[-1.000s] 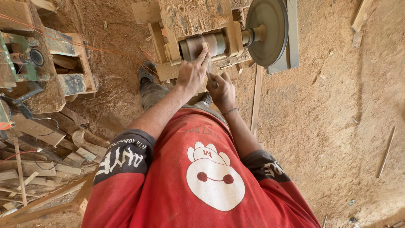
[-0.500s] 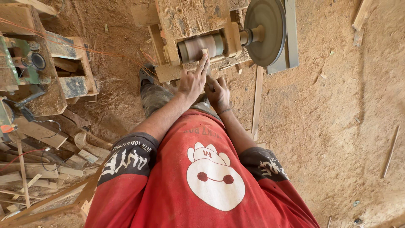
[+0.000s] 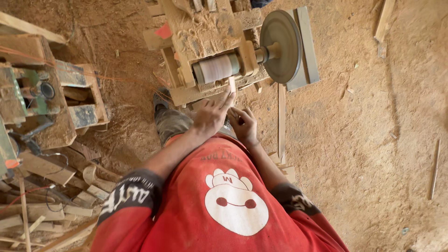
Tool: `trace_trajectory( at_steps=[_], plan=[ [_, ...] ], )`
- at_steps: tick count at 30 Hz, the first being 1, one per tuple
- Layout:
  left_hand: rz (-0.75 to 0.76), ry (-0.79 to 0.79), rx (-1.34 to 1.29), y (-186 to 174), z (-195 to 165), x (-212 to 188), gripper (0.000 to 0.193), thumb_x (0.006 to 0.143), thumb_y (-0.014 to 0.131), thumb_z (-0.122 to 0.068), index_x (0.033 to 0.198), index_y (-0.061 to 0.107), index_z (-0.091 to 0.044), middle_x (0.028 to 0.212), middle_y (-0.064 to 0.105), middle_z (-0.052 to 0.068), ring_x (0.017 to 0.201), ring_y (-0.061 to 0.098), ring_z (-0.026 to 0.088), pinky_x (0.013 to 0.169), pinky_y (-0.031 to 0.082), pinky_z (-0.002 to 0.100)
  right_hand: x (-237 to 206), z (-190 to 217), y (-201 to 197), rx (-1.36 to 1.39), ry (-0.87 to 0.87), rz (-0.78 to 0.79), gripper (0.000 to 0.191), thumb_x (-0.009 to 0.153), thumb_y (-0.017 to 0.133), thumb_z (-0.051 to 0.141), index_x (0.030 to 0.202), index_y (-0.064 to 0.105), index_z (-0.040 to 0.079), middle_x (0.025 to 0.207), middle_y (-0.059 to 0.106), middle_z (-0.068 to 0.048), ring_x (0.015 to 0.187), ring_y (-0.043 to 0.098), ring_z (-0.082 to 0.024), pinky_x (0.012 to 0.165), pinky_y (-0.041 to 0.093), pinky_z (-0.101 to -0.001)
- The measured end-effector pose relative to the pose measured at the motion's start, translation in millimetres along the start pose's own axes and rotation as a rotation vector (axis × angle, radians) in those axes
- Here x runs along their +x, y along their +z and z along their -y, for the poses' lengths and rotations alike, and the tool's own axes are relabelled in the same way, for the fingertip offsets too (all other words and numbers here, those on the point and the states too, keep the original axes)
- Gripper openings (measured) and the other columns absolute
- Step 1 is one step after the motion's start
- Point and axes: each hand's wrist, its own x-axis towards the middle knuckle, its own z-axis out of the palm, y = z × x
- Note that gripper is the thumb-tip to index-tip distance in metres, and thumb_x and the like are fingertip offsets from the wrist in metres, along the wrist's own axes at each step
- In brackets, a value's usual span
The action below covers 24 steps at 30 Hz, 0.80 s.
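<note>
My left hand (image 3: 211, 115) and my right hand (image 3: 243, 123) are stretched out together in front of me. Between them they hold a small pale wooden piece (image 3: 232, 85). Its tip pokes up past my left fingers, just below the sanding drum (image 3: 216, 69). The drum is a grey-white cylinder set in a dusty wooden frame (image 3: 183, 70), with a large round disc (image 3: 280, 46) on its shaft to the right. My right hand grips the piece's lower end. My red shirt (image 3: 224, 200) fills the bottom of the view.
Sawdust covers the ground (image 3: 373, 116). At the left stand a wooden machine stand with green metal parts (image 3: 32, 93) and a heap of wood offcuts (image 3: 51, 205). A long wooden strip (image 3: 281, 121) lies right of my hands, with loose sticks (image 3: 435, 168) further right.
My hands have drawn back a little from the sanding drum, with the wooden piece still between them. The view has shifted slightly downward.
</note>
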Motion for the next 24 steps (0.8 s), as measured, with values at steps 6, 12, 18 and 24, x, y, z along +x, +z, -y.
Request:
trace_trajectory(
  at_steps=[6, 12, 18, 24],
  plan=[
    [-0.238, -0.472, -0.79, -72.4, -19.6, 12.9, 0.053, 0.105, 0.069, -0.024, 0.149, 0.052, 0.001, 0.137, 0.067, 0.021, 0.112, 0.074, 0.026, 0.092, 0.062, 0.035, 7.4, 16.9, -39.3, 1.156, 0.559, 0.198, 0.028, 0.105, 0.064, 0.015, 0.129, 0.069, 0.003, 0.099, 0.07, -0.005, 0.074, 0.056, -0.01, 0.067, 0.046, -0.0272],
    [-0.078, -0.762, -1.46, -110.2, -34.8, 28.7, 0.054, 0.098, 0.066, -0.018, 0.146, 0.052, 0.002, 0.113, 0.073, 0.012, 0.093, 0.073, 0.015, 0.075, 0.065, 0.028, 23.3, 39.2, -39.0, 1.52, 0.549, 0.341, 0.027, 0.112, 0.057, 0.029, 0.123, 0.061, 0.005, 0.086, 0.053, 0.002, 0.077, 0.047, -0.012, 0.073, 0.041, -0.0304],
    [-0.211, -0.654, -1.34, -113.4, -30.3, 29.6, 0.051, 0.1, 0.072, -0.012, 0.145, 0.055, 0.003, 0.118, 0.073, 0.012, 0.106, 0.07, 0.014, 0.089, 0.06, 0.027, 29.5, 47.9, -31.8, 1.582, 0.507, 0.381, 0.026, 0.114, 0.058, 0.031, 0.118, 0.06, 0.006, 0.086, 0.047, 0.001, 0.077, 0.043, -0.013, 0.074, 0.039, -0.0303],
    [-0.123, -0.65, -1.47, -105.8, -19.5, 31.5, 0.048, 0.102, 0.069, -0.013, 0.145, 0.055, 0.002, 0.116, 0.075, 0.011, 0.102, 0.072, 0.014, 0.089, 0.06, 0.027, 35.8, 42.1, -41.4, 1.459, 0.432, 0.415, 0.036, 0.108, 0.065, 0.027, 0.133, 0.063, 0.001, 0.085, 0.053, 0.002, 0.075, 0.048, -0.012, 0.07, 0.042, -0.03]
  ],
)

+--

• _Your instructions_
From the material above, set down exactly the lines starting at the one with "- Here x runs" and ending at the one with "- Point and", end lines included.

• _Worked solution_
- Here x runs along their +x, y along their +z and z along their -y, for the poses' lengths and rotations alike, and the tool's own axes are relabelled in the same way, for the fingertip offsets too (all other words and numbers here, those on the point and the states too, keep the original axes)
- Gripper openings (measured) and the other columns absolute
- Step 1 is one step after the motion's start
- Point and axes: each hand's wrist, its own x-axis towards the middle knuckle, its own z-axis out of the palm, y = z × x

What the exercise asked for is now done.